**Work to be completed:**
Please copy every line of the data in which the string "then" appears.

[Recorded data]

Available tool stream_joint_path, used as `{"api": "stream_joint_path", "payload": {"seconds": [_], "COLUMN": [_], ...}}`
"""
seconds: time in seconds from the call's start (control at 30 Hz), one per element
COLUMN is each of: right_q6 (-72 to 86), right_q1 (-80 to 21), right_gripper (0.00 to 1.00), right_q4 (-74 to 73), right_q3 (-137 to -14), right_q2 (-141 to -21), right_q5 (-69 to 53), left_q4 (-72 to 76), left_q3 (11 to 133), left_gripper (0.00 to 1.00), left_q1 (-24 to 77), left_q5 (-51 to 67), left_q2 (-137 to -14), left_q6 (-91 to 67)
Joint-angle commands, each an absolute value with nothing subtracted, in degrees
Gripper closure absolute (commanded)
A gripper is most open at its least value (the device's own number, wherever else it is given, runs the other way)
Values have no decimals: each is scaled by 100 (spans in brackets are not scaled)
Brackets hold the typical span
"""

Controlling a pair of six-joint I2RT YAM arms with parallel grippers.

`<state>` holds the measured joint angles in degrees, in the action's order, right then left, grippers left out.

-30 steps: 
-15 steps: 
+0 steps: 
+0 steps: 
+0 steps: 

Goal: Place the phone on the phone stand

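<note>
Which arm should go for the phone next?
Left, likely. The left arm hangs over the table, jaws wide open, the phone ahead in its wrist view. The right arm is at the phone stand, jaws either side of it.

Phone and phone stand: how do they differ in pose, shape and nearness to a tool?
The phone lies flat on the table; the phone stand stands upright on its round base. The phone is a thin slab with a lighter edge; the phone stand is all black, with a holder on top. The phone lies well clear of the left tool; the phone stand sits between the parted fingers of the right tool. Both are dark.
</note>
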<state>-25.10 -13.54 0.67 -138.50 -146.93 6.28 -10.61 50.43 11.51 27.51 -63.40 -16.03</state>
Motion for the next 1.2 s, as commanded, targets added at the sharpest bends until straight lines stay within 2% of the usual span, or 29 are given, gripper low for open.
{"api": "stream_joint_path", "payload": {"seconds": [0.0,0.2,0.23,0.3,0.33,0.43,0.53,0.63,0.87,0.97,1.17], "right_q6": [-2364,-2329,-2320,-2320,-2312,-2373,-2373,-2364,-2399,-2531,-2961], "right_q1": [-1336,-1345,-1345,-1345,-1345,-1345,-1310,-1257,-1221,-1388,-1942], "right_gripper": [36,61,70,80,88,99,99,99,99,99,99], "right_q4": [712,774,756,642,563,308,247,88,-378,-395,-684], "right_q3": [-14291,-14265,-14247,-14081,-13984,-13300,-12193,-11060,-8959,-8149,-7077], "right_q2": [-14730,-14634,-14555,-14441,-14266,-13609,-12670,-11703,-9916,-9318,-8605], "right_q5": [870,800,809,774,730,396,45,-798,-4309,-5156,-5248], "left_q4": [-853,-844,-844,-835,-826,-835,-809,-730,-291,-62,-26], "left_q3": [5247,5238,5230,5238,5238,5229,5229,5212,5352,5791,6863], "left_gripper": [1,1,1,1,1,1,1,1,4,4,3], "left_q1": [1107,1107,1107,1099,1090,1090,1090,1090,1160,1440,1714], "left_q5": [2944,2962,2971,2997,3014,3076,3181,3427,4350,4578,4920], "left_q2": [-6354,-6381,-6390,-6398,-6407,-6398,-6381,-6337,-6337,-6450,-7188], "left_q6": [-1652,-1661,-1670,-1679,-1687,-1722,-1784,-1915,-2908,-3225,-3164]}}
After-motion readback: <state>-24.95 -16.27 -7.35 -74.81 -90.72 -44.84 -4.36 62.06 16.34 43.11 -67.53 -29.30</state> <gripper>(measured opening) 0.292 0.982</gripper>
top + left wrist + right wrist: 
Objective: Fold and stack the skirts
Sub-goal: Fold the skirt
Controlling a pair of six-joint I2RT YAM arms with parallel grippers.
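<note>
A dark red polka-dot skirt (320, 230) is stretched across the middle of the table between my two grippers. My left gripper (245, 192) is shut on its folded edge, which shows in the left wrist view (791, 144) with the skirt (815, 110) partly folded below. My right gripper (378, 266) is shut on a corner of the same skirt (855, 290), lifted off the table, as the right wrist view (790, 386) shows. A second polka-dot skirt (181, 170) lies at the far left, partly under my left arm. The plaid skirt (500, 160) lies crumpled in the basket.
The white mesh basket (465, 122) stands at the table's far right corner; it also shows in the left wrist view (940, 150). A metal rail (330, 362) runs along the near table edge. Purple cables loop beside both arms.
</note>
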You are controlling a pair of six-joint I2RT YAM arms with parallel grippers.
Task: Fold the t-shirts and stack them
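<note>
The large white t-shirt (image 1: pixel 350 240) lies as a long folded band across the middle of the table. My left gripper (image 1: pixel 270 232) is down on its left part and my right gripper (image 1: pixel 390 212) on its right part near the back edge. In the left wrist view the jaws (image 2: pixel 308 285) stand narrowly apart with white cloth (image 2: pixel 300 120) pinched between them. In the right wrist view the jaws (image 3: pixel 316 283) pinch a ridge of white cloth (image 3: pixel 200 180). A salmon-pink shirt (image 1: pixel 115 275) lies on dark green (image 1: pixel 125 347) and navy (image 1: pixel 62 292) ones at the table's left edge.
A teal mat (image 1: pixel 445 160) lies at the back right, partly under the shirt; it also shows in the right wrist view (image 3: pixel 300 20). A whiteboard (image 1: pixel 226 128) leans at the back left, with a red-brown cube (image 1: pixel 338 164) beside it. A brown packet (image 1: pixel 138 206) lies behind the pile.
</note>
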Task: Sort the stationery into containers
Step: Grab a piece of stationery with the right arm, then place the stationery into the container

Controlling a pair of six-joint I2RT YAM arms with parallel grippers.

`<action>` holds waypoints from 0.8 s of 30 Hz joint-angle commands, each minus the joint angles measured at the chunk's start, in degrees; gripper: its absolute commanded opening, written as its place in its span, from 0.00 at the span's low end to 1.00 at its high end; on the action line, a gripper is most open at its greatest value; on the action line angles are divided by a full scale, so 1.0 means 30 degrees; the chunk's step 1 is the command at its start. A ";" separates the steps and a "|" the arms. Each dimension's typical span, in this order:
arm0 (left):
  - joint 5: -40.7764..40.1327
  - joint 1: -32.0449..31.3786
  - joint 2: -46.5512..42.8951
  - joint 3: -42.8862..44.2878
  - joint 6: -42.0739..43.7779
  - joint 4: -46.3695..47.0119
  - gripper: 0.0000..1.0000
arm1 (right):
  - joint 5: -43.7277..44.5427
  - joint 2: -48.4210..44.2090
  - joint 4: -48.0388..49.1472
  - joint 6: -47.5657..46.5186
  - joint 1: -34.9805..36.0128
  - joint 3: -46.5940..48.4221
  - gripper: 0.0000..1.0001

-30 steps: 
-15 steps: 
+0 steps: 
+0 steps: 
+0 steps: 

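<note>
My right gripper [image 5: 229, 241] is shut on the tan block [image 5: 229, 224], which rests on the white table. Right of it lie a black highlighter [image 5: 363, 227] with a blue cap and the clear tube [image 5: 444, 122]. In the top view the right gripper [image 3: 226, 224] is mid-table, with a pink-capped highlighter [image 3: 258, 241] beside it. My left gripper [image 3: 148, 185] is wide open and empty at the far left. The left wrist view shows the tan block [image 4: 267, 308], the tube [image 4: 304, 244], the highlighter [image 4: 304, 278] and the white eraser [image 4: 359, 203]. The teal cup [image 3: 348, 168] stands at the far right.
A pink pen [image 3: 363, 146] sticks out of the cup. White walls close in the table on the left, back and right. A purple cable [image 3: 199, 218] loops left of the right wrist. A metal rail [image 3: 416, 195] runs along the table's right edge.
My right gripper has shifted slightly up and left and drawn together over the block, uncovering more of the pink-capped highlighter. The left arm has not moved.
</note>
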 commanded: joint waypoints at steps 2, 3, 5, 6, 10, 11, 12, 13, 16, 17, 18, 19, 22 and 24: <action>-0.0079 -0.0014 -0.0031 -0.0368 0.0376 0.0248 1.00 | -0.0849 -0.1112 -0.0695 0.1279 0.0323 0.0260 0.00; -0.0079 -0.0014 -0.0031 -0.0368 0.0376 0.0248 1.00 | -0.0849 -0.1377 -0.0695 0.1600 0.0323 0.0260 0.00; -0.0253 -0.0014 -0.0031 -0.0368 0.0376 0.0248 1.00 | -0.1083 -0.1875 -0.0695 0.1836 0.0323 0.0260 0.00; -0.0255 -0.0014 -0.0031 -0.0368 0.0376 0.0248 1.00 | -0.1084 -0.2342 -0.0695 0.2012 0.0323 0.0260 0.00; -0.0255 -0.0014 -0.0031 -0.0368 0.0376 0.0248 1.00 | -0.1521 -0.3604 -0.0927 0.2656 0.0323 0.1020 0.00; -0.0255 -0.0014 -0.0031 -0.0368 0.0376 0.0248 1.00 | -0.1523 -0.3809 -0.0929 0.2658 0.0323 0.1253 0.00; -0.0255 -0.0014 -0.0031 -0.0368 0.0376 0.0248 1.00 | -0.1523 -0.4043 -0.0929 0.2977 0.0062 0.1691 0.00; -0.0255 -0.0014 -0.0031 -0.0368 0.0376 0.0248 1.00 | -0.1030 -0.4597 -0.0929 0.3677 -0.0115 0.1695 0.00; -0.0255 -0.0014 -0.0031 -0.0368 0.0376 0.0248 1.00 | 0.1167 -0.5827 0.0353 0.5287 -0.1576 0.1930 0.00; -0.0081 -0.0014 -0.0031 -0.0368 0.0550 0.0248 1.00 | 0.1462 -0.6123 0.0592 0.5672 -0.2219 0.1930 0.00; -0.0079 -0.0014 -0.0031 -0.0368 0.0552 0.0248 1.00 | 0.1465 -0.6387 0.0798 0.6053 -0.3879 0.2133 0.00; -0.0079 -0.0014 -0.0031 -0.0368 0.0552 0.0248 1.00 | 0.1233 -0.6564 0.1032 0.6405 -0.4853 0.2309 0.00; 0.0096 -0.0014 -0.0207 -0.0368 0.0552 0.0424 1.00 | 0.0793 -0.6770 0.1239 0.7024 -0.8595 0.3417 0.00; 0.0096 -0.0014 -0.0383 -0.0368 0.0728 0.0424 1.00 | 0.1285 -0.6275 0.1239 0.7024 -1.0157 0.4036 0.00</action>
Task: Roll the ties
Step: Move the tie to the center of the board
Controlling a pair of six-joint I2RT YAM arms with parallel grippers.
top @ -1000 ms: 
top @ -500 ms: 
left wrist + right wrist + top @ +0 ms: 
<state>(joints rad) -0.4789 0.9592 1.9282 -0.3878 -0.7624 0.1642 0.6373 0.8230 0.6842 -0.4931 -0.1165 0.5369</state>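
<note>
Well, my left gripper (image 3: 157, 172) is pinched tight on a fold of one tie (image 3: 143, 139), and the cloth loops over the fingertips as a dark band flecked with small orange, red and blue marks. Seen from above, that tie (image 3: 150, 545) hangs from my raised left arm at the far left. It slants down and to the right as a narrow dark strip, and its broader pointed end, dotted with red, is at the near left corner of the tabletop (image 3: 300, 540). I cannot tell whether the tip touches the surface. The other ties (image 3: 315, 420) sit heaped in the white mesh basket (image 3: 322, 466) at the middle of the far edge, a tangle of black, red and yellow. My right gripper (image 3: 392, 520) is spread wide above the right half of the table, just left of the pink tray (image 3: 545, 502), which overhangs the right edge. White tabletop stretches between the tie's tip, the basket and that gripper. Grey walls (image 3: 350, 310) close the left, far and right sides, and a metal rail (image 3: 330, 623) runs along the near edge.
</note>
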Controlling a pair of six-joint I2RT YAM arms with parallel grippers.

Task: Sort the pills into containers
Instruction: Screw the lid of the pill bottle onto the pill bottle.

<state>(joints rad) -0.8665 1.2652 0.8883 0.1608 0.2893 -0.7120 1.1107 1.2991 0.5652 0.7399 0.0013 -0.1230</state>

**Response to this exercise:**
`<state>` holds the measured joint angles in degrees, in the action's order, right then left, grippers left out.
Step: Grab a piece of stationery with the right arm, then place the stationery into the container

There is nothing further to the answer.